A-TEEM for Cosmetics
Learn what A-TEEM Spectroscopy can do for skin characterization
We cover A-TEEM applications for cosmetics, including application notes, A-TEEM products, and how A-TEEM can be applied in the field of cosmetics, including skin characterization, sunscreen studies and how it can easily identify skin endogenous markers and characterize the interaction with cosmetic products.
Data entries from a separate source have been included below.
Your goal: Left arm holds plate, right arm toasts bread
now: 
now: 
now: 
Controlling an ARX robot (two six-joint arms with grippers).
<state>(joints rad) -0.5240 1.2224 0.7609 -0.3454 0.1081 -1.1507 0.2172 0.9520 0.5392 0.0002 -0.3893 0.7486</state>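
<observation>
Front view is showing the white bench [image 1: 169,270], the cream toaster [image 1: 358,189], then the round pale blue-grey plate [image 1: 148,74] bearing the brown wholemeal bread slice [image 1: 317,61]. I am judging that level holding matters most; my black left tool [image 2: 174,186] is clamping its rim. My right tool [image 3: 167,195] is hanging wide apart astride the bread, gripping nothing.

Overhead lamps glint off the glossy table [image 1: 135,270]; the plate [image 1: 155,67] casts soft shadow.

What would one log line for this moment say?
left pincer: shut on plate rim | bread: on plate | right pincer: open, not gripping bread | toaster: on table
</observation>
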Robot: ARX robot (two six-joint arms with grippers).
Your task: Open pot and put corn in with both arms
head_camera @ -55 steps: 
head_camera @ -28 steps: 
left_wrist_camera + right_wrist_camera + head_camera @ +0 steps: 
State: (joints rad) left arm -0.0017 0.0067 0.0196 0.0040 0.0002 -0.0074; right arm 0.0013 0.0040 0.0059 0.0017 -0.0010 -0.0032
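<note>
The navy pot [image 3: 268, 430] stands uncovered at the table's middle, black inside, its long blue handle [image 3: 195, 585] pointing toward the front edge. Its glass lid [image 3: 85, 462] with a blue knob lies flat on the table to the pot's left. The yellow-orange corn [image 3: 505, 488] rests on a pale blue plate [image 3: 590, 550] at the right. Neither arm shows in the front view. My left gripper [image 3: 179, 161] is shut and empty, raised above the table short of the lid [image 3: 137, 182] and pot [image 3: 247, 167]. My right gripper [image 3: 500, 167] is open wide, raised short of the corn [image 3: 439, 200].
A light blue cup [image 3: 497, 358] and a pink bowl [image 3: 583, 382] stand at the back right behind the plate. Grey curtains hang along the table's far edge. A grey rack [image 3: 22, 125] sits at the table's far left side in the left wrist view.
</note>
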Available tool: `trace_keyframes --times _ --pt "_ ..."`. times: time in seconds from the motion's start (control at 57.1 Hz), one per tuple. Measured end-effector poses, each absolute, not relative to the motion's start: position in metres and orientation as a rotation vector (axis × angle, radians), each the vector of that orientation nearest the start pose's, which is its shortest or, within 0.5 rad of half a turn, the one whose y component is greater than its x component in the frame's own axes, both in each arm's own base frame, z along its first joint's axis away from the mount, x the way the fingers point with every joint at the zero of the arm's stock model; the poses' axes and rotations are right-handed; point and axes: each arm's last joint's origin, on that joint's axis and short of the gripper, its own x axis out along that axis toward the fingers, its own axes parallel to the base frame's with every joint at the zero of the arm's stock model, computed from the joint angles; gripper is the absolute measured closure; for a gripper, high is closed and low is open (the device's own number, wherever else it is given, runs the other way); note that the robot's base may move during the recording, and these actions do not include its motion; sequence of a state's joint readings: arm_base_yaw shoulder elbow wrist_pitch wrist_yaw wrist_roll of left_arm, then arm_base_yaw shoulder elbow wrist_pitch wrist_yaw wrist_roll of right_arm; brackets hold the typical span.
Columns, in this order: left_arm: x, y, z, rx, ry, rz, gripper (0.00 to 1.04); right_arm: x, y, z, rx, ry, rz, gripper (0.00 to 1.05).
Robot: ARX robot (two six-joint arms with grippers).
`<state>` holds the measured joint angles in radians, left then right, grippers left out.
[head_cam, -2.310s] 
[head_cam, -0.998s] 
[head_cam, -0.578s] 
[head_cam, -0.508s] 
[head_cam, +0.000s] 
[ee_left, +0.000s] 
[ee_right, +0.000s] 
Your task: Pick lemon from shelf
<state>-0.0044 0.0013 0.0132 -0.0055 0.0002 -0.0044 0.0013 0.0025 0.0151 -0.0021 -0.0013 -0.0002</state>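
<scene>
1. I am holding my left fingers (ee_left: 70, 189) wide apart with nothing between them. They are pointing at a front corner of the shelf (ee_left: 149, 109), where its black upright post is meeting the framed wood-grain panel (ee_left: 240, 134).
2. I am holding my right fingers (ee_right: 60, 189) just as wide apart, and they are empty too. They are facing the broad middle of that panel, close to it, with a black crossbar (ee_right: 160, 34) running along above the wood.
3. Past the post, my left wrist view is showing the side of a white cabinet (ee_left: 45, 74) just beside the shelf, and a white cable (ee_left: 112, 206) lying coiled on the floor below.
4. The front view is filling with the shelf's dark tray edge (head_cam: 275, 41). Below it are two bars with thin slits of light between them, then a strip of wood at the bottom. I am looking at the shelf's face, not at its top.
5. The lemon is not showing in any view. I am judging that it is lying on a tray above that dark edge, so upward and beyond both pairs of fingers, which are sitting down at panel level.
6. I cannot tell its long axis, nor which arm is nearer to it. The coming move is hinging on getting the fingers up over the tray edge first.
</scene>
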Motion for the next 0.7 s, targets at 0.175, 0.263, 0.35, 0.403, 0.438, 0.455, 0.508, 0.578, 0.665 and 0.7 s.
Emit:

Figure 1. EEM contour plot of in-vivo forearm skin. Acquired with Aqualog.
In the cosmetics industry, the Aqualog A-TEEM spectrometer is used to investigate skin-state and sunscreen photoactivity. For skin characterization and sunscreen studies, a HORIBA Aqualog A-TEEM spectrometer is fitted with a remote fiber optic probe to acquire a fluorescence Excitation Emission Matrix (EEM) from the surface of the skin. Since this is a front face measurement from a solid surface, there is no absorbance measurement.
The endogenous fluorescence of skin is due to the presence of specific fluorophores (i.e. Porphyrins, Advanced Glycation End products (AGEs), Flavin Adenine Dinucleotide (FAD), Collagen, Elastin, Tryptophan, Tyrosine, NADH Pheomelanin, Eumelanin, components of Lipofuscin and Keratin, Hemoglobin (chromophore)). A Fluorescence EEM is shown to easily identify skin endogenous markers and characterize the interaction with cosmetic products.
Sunscreens protect the skin from the damaging effects of both UVA and UVB rays of natural light. They are characterized by the Sun Protection Factor (SPF). The HORIBA Aqualog can study photoactivity effects by acquiring an EEM before and after the application of a sunscreen.
The main photo-process occurring in sunscreen is absorption: Sunscreens absorb into the outer skin layer (stratum corneum) and block the UV radiation from entering the inner skin layers by acting as optical filters, so the in-vivo fluorescence attenuation reflects the realized protective effects of the applied compounds. Although most of the high-energy UV photons are transformed, dispersed or absorbed by sunscreens, a certain amount of UV light will enter the epidermis.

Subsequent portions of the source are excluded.